Architecturally Elegant - lahteenmaki.net

Functional programming in Java

Jyri-Matti Lähteenmäki

2022-08-22

Tags: fp java

Background

I work in a software consultancy called Solita. There I've been for the past ~10 years implementing software systems related to Finnish railways. Part of what we've been doing is a spatial and temporal data model of railway infrastructure and planning restrictions, with rich restful APIs. These are also available as open data for those who are interested. See https://rata.digitraffic.fi/infra-api/ and https://rata.digitraffic.fi/jeti-api/. This and other Digitraffic data can be used to implement applications like Rafiikka if you happen to like such a thing.

End of commercial ;)

The Digitraffic APIs are just the tip of the iceberg. The systems we've been implementing are rather large since they span many important functionalities. Building, maintaining, and further developing this kind of large codebase requires tools like programming languages that prevent us from shooting ourselves to the leg. Unfortunately, being an oldish enterprise project, Haskell is out of the question and the backend codebase is in Java. If we can't use a superior tool like Haskell, we can at least use some of its good parts in Java, like functional programming.

In 2012 Java was around version 6 (Java 7 was released in July 2011) and 99% of Java programmers hadn't even heard of functional programming let alone lambdas or even first-class functions. Having learned some Scala and Haskell, I had discovered some of the benefits that functional programming can bring to a codebase, and wanted to promote it even if we had to use Java.

However, to be able to use functional programming without major pain, the syntax has to be lightweight enough. And we are talking about Java here. Luckily Java 6 already had "compile-time macros" of a kind, namely Annotation processors, which made it possible to generate some of the structures Java was missing back then (and still is in version 18, released in March 2022), like field references or partial application.

The annotation processor we implemented, called meta-utils, is available in Github. It works with Java 6 and later. This allowed us to practice functional programming like it's done today in modern Java.

Unfortunately, we couldn't find a suitable functional programming library for Java. One candidate was LambdaJ by Mario Fusco. While being a revolutionary library at its time, it had some fundamental issues like using reflection and being based on proxying, so we thought it might be too big a risk.

Another candidate was FunctionalJava by Tony Morris.

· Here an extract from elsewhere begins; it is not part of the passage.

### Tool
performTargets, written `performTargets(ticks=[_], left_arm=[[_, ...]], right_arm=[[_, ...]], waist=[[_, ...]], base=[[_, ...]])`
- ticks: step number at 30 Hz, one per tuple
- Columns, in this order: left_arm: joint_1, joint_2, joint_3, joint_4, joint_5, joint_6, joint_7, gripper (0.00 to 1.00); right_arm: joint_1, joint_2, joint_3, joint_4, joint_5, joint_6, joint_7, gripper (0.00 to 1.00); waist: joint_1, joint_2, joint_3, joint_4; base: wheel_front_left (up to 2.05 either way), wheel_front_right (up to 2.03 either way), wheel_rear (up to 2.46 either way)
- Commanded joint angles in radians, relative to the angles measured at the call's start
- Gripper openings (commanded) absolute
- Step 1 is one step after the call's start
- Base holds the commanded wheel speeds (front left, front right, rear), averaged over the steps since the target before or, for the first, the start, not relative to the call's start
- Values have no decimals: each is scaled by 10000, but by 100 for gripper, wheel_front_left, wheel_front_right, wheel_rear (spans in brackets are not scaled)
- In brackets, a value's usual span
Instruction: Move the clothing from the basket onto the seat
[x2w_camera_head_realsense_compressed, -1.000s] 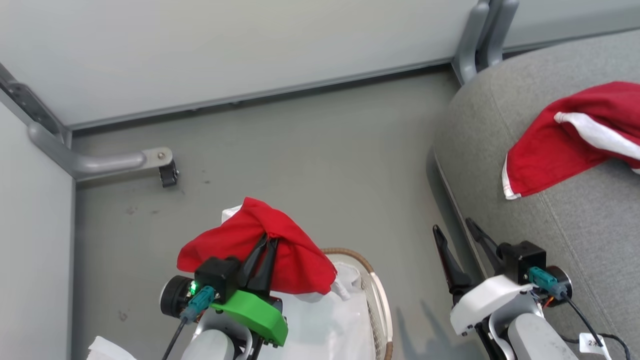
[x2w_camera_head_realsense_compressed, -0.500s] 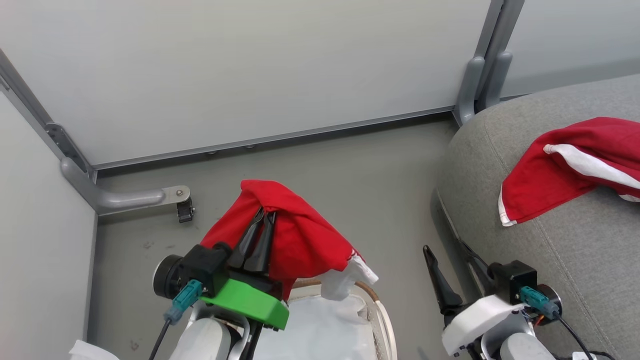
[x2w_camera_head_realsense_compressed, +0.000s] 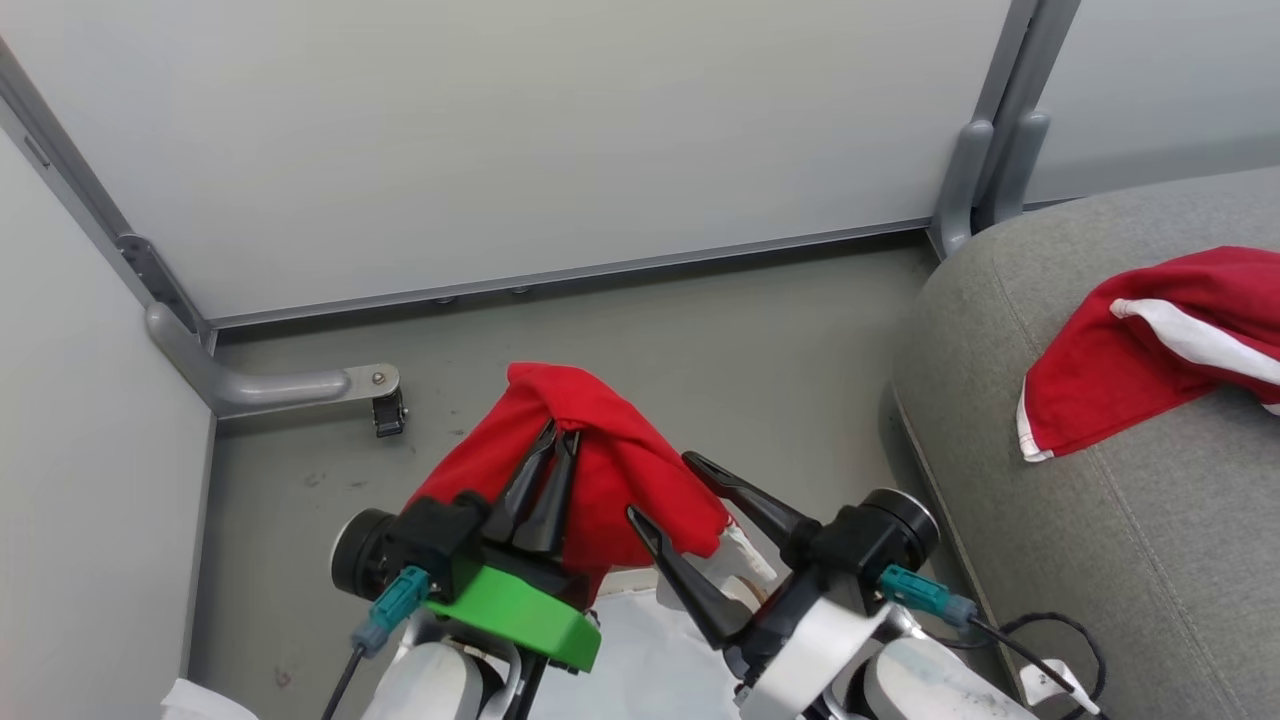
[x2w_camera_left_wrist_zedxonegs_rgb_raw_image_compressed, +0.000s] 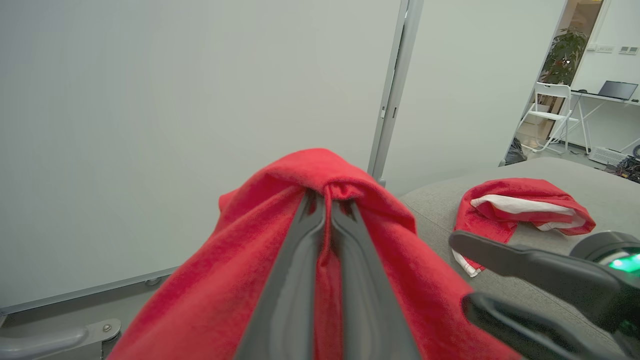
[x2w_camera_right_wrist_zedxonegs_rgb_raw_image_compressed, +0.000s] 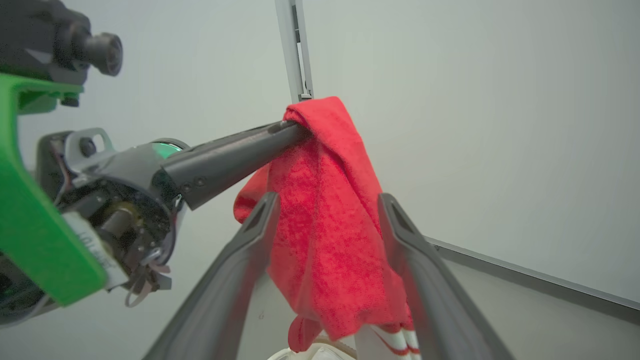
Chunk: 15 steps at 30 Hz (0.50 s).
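Cloth is what my left pincer (x2w_camera_head_realsense_compressed: 562, 432) has: its two dark fingers are pressed together on a fold at the top of a bright red garment (x2w_camera_head_realsense_compressed: 610, 400), and the rest of the fabric drapes down both sides of them. Seen from my head, this hangs a little left of centre, toward 6 o'clock, above the grey floor (x2w_camera_head_realsense_compressed: 700, 340). Along my left wrist, the closed fingers (x2w_camera_left_wrist_zedxonegs_rgb_raw_image_compressed: 300, 280) run straight up into the pinched ridge of the red garment (x2w_camera_left_wrist_zedxonegs_rgb_raw_image_compressed: 225, 280).

My right pincer (x2w_camera_head_realsense_compressed: 661, 485) sits at about 5 o'clock, its jaws spread wide and nothing gripped. From its own wrist, the right pincer (x2w_camera_right_wrist_zedxonegs_rgb_raw_image_compressed: 328, 197) frames the hanging red garment (x2w_camera_right_wrist_zedxonegs_rgb_raw_image_compressed: 325, 165), one finger on each side; whether they touch the fabric I cannot tell. White trim (x2w_camera_right_wrist_zedxonegs_rgb_raw_image_compressed: 395, 342) shows at the garment's lower end.

Below both pincers, at 6 o'clock, is the basket (x2w_camera_head_realsense_compressed: 640, 655), of which I see mainly the white liner.

At 3 o'clock a second red garment (x2w_camera_head_realsense_compressed: 1120, 380) with a white band lies on the grey seat (x2w_camera_head_realsense_compressed: 1100, 560), near its rounded edge. The seat itself takes up the 4 o'clock side, well apart from the cloth I hold.
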Motion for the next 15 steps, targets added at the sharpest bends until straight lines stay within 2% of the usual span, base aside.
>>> performTargets(ticks=[1, 11, 12, 13, 14, 15], left_arm=[[183, 25, -84, -25, -75, -33, -31, 0], [-249, 25, -1022, -283, -249, -33, -33, 0], [-284, 24, -1087, -287, -279, -33, -33, 0], [-295, 24, -1117, -290, -307, -33, -33, 0], [-304, 24, -1144, -285, -302, -33, -33, 0], [-307, 24, -1165, -275, -313, -33, -33, 0]], right_arm=[[-221, -90, 142, 199, -163, -12, -22, 100], [-1249, 349, 399, 2084, -1306, -10, -20, 100], [-1291, 393, 404, 2280, -1298, -12, -22, 88], [-1332, 435, 398, 2411, -1242, -12, -20, 40], [-1360, 477, 395, 2545, -1161, -10, -20, 0], [-1355, 508, 375, 2613, -1093, -10, -20, 0]], waist=[[1, 0, 5, 104], [1, 0, 256, 746], [1, 0, 262, 805], [1, 0, 277, 847], [1, 0, 284, 884], [1, 0, 282, 905]], base=[[0, 0, 0], [0, 0, 0], [0, 0, 0], [0, 0, 0], [0, 0, 0], [0, 0, 0]])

While it had loads of functional programming paradigms implemented already back then, I was afraid it would be too "mathy" for the rest of the team. Even though I happen to be somewhat interested in mathy and category-theoretic stuff, not that many software developers share those interests, at least as deeply.

Yet another candidate was Google Collections (nowadays known as Guava). Being from Google it had a good chance of being maintained and further developed, but it seemed to have some problems. Namely, I felt it wasn't opinionated enough and provided functions helping in using nulls, while I wanted to forbid nulls from our codebase. Google had also decided that they would never support Tuples which I found extremely useful. This was a warning sign that it might prove difficult or even impossible to try to get contributions in.

One more candidate, which appeared later after our project was already going strong, was RetroLambda by my former colleague Esko Luontola. Being able to use lambdas already in Java 6 codebase would have made some of the structures generated by meta-utils obsolete, or at least not that necessary. However, due to all the essential complexity in our spatial-temporal-relational-railway-modeling, we didn't want to take in any more complexity and were hoping to be able to upgrade to Java 8 soon anyway, so we never used it. We were finally able to upgrade to Java 8 after 5-or-so years around 2018...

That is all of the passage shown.